The first factor affecting working capital requirements is current asset levels. This includes cash on hand, receivables (money owed to the company), and inventory levels. When these assets are low or declining, it can be an indicator that the business needs more working capital to cover expenses until new sales revenue comes in. The second factor affecting working capital requirements is forecasted future cash needs. These include future purchases of inventory or fixed assets, expected increases in accounts payable (bills owed to suppliers), and payroll expenses for new.

Different factors affect the working capital requirements of a company. These factors can be classified as internal and external. Internal factors include inventories, accounts receivable, and accounts payable. External factors include economic conditions, such as inflation and interest rates.

14 factors affecting the working capital requirements of a business:

  • Nature of business,
  • Size of business,
  • Time and complexities of the manufacturing process,
  • Manufacturing cost,
  • Growth and Expansion,
  • Terms of purchase and sales,
  • Conditions of supply,
  • Market conditions,
  • Business cycle,
  • Operating cycle,
  • Rate of Turnover,
  • Cash requirements,
  • Seasonal variations, and
  • Other factors.

Now let’s discuss factors determining working capital requirements.

1. Nature of Business

The amount of working capital required depends on the kind or nature of business a company performs:

  1. In the case of public utilities, less capital is required. It is so, since, they don’t have any stock in trade and they sell on a cash basis.
  2. Companies involved in trading and providing services require more working capital because they have to keep a lot of stock-in-trade. They also have to maintain a lot of liquid cash, bills receivable, and so on.
  3. Manufacturing companies need more working capital to continue production if they use imported and costly raw materials.
  4. Labor-intensive industries also require more working capital because they have to spend a lot of money on giving wages and salaries to workers or employees.
  5. Capital-intensive industries need less working capital because they have to depends more on machines and less on the workers.

2. Size of Business

The size of a business determines the amount of working capital that is needed.

For, e.g., bigger companies require more working capital than smaller ones.
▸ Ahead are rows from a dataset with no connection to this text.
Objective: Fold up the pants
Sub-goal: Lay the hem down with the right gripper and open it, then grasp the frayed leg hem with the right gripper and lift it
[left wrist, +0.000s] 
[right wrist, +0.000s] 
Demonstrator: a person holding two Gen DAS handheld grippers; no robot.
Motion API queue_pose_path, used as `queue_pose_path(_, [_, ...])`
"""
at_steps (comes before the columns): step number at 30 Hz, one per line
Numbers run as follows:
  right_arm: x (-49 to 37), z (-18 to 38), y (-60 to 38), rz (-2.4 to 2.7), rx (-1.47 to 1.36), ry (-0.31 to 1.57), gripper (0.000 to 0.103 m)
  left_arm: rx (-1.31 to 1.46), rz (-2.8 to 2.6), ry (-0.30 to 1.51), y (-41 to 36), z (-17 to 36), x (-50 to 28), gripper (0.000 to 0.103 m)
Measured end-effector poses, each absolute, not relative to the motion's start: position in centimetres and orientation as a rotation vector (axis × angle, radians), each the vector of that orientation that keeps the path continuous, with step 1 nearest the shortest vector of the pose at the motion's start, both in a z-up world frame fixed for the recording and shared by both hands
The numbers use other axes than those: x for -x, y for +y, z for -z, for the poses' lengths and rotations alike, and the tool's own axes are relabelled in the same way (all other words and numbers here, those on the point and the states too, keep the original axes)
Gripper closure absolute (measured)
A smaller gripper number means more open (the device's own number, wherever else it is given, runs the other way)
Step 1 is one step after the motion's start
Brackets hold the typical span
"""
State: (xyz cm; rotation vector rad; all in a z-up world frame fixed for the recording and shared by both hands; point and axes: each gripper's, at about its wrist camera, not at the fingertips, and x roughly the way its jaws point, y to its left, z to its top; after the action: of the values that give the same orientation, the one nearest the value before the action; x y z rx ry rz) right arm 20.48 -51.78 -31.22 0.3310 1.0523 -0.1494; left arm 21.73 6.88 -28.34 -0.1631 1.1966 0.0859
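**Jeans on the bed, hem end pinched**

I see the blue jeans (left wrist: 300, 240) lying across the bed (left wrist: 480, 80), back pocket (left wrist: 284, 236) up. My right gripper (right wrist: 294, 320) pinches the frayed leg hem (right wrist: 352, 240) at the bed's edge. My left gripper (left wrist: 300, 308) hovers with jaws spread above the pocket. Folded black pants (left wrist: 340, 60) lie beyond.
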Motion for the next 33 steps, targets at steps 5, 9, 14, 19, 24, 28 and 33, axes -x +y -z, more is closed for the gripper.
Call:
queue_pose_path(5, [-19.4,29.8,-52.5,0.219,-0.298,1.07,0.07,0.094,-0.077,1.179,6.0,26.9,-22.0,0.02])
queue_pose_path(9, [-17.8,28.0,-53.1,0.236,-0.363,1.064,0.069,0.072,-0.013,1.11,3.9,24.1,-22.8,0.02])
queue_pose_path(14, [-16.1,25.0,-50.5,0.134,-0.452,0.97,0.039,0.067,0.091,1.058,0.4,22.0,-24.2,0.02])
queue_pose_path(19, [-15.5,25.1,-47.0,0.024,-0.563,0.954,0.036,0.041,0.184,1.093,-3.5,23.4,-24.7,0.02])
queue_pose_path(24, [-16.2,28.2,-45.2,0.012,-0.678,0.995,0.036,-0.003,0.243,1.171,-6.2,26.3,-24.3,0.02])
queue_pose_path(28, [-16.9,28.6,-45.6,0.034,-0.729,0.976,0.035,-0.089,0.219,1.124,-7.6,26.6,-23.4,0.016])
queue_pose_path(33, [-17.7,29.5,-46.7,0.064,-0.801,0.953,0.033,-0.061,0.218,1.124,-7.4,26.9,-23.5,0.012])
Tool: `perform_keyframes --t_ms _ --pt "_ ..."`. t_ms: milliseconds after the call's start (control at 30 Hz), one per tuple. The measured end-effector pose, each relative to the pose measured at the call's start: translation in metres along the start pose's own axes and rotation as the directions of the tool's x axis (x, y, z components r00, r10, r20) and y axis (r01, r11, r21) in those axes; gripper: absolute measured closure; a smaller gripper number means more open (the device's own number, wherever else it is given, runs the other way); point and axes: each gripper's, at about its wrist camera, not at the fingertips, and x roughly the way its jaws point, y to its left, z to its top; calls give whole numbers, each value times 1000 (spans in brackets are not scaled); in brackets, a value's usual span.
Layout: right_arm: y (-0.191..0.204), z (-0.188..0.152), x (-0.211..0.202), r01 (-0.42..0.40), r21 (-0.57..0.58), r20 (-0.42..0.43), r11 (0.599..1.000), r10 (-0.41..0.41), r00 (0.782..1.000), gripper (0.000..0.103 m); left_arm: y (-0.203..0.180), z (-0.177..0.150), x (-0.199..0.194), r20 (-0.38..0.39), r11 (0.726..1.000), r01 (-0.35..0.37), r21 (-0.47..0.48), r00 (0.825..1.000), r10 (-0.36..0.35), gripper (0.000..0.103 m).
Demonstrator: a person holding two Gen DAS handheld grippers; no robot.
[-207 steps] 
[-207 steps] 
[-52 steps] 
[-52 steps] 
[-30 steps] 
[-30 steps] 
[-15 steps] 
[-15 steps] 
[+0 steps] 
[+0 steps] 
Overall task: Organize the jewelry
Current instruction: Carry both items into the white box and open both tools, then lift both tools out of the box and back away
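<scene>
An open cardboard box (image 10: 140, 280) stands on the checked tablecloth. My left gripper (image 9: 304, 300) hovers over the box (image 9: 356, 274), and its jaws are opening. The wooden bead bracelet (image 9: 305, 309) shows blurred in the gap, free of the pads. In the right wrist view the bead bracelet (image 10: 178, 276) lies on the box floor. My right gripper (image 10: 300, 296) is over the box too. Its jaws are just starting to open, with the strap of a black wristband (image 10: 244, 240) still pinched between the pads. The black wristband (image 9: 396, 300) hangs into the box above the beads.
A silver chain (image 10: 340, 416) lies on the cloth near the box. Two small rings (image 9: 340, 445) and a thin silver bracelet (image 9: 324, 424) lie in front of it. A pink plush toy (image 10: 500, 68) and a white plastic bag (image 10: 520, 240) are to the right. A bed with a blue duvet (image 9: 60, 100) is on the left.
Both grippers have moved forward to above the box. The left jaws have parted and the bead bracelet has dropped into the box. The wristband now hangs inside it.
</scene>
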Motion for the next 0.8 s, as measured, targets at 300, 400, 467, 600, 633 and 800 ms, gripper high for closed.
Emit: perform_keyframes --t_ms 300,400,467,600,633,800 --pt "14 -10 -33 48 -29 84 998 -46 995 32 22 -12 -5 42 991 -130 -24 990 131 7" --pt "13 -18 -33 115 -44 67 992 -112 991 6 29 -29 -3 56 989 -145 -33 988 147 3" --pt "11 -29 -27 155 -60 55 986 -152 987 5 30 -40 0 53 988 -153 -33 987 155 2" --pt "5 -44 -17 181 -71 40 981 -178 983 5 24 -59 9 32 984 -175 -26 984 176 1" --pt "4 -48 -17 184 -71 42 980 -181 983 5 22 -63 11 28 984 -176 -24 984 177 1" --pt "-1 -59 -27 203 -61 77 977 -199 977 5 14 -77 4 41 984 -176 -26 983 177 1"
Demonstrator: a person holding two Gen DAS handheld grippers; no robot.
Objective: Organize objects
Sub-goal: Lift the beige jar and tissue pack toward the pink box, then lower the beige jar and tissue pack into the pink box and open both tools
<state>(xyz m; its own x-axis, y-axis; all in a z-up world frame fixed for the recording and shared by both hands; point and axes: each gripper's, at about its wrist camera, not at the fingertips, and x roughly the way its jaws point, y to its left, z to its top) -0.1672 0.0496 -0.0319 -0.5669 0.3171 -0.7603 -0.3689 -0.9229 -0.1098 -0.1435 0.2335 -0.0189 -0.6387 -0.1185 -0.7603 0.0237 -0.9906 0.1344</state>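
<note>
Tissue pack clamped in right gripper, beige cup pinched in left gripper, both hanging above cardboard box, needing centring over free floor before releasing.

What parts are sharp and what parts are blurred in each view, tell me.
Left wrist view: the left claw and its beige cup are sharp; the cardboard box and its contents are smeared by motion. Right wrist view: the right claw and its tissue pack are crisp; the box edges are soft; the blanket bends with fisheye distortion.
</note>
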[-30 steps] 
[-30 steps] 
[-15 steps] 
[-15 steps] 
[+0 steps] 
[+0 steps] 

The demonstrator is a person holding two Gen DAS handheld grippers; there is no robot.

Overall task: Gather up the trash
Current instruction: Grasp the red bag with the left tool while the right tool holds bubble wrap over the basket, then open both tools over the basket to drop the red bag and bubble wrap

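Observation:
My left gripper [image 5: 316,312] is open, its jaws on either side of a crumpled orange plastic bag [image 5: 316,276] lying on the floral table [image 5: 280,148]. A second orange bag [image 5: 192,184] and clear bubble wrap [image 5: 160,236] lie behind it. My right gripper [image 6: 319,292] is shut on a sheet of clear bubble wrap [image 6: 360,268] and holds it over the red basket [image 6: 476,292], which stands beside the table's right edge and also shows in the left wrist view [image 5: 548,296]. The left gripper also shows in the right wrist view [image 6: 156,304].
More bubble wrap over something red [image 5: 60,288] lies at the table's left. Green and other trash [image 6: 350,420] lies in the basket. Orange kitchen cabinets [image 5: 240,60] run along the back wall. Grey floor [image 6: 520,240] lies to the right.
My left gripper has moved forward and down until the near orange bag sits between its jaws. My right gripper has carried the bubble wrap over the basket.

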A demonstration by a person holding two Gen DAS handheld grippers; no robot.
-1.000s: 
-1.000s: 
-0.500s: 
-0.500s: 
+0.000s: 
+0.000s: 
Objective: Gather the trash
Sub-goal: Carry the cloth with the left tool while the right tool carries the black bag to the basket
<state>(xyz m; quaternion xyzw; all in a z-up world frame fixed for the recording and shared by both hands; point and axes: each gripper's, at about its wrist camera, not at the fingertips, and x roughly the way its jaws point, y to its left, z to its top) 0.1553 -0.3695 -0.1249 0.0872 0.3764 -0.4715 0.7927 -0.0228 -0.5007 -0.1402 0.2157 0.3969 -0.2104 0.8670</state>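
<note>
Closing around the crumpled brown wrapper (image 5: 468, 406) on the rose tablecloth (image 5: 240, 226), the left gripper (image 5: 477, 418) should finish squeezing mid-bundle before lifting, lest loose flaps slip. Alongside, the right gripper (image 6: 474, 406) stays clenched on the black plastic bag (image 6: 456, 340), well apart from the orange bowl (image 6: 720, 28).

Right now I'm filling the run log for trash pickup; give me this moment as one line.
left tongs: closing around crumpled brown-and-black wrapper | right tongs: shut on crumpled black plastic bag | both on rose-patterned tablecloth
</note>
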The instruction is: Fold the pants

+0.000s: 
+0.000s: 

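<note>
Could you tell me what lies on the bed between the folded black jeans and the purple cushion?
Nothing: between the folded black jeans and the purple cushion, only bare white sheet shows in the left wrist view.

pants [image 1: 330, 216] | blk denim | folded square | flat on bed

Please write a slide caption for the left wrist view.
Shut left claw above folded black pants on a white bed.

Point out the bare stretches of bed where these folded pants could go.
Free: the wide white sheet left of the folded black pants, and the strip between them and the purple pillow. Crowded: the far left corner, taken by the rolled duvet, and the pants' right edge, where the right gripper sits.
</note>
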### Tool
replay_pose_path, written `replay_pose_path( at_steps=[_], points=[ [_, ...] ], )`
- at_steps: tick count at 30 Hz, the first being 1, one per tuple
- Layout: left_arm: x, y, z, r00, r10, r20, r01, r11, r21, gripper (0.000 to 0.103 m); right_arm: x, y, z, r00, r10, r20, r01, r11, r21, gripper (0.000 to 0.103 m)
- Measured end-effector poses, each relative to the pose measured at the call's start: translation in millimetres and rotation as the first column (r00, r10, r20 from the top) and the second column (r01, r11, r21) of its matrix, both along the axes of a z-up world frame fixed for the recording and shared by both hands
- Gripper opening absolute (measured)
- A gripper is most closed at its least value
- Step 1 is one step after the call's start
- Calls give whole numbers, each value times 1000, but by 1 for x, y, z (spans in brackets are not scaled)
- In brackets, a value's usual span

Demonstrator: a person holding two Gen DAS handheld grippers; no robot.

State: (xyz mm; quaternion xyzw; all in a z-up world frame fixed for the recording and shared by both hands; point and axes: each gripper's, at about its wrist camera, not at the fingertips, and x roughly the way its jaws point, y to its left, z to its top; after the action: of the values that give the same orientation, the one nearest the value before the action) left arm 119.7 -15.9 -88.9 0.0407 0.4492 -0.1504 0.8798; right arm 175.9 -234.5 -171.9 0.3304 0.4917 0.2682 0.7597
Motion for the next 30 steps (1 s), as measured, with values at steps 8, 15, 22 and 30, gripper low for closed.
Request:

3. Time and Complexities of Manufacturing Process

The time and complexities involved in the manufacturing process affect the amount of working capital that is required:

  1. If the manufacturing process is long and complicated, then more working capital is required. For example, companies manufacturing automobiles need more working capital.
  2. If the manufacturing process is short and simple, then less working capital is required. For example, companies involved in manufacturing soaps require less working capital.

4. Manufacturing Cost

The manufacturing cost is another factor that determines, how much working capital is needed.

For example, if the production cost of a product is high then the working capital required is also more and vice versa.

5. Growth and Expansion

If a company is growing and expanding its business activities, then it will need more working capital to maintain its growth.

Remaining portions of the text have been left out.